**Task description:** The required output is the lines below from the line containing "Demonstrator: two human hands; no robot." to the line containing "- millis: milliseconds", inclusive, retyped exactly. No other lines belong in it.

**Dataset excerpt:**

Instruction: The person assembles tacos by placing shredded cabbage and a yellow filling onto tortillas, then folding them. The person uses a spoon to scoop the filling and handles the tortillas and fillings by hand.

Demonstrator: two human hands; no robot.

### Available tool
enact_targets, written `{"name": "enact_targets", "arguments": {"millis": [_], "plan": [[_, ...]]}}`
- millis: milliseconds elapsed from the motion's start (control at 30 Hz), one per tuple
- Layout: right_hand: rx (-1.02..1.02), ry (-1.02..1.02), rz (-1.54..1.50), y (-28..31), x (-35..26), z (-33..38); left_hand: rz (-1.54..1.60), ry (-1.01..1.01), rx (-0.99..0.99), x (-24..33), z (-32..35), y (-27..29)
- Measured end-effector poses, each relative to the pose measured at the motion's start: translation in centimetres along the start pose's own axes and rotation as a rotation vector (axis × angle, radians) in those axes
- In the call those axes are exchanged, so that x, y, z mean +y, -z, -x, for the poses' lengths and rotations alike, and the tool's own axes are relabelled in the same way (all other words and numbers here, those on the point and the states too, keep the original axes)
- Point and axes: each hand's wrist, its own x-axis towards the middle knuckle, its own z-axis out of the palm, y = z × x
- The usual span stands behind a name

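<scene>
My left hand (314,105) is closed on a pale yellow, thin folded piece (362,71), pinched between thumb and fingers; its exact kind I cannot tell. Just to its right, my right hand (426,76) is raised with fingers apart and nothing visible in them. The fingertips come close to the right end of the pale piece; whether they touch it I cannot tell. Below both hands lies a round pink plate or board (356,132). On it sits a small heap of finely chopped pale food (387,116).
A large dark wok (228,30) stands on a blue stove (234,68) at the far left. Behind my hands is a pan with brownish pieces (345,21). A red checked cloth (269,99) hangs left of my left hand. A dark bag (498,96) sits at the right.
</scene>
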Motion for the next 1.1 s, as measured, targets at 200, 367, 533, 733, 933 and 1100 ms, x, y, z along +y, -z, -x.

**Reply:**
Demonstrator: two human hands; no robot.

### Available tool
enact_targets, written `{"name": "enact_targets", "arguments": {"millis": [_], "plan": [[_, ...]]}}`
- millis: milliseconds elapsed from the motion's start (control at 30 Hz), one per tuple

That completes the answer.